I couldn't believe it was back.
I was in Jacksonville, about to photograph my first out-of-town college football game as the solo shooter, and there I was, crying on the floor of the media bathroom, clutching my abdomen. It felt as though a shadowed figure was stabbing me again and again. I gripped the toilet bowl to try to stand but was frozen in pain.
I'd had surgery three years earlier to make that feeling stop. But endometriosis has a habit of coming back for more. It develops when the lining that's supposed to be inside a woman's uterus grows on the outside instead. That tissue thickens. It gets trapped in places it doesn't belong, irritating organs, forming scar tissue and cysts. Mine had left little cysts all over my uterus, bladder and ureter, making every menstrual cycle feel like I was passing a kidney stone.
You can't talk about endometriosis without talking about your period. Hormones from that time of the month command the misplaced tissue to break down as if it were a normal uterine lining, except instead of breaking down, these cysts just stay where they are and inflict pain. The worst days found me in bed, unable to move.

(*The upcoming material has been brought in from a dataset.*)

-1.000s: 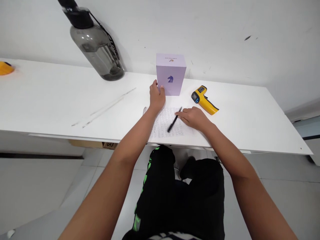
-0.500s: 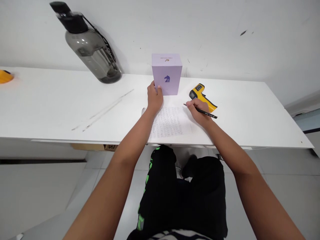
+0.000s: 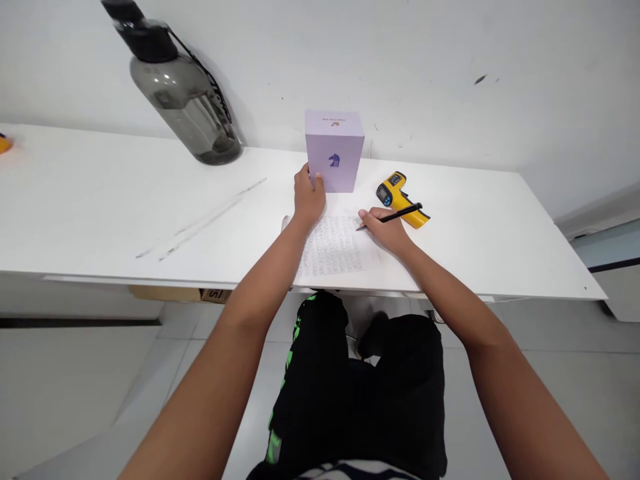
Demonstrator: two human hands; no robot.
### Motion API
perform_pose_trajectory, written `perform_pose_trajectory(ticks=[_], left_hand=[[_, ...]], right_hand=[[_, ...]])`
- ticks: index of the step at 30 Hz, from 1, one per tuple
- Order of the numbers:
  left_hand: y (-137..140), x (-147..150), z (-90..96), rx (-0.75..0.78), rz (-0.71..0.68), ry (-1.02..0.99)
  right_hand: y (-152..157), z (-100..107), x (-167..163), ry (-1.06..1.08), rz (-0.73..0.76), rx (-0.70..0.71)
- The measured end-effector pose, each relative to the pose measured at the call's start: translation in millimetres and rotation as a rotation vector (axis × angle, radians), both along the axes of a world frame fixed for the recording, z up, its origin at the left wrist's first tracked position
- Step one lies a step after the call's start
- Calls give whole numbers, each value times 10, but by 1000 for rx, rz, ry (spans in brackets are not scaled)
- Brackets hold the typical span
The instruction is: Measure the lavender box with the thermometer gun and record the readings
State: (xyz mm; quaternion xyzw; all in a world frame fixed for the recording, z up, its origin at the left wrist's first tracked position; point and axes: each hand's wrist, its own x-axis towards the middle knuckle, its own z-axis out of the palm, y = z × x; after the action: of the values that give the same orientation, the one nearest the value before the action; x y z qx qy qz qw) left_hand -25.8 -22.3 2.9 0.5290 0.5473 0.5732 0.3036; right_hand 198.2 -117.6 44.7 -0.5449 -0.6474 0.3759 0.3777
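A lilac box (image 3: 333,163) with a dark horse-head emblem stands upright against the wall. My left hand (image 3: 309,197) is closed round its lower left edge, thumb on the front face and the other fingers partly hidden behind the side. Below it lies a white sheet of paper (image 3: 333,247) covered in dense rows of small marks, partly under my left wrist. My right hand (image 3: 387,230) grips a slanted black pen (image 3: 403,212), its tip close to the sheet's upper right; contact cannot be made out. Just behind that hand rests a yellow-and-black infrared thermometer (image 3: 400,198).
A large grey see-through water bottle (image 3: 185,107) with a black lid stands at the back left. An orange object (image 3: 4,143) shows at the far left edge. The white table (image 3: 125,200) runs along the wall, with a cardboard box (image 3: 165,293) below its front edge.
My right hand has moved left and toward me, bringing the pen tip to the sheet. The pen's rear end now tilts up. My left hand stays on the box.
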Motion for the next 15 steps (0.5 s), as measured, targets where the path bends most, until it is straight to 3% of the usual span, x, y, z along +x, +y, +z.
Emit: perform_pose_trajectory(ticks=[15], left_hand=[[57, 18, -50, 28, 4, -27]], right_hand=[[2, 3, -28, -72, -17, 28]])
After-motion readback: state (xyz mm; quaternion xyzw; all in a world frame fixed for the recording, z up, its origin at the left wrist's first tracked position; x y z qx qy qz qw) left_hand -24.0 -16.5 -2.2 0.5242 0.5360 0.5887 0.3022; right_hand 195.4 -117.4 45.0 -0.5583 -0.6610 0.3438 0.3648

I chose to live in pain for more than a year rather than schedule a surgery. I withdrew from my friends and fell into depression. My work suffered; it was hard to stay present, to be ambitious, when I was so distracted. I was lashing out at my fiance, who bore the burden of being my caretaker. Questions kept me awake: What would it mean to miss so much work? Could I continue on a career path that I loved so dearly but that was so physically demanding? Would I ever be able to get pregnant? Even if I had surgery, would the pain just come back again?
So many people have no idea about this disorder that afflicts millions of women around the world. That's why I set out to do this photo essay. I joined online support groups and found others with stories just like mine, others who have suffered with perhaps the worst symptom of this disorder, loneliness.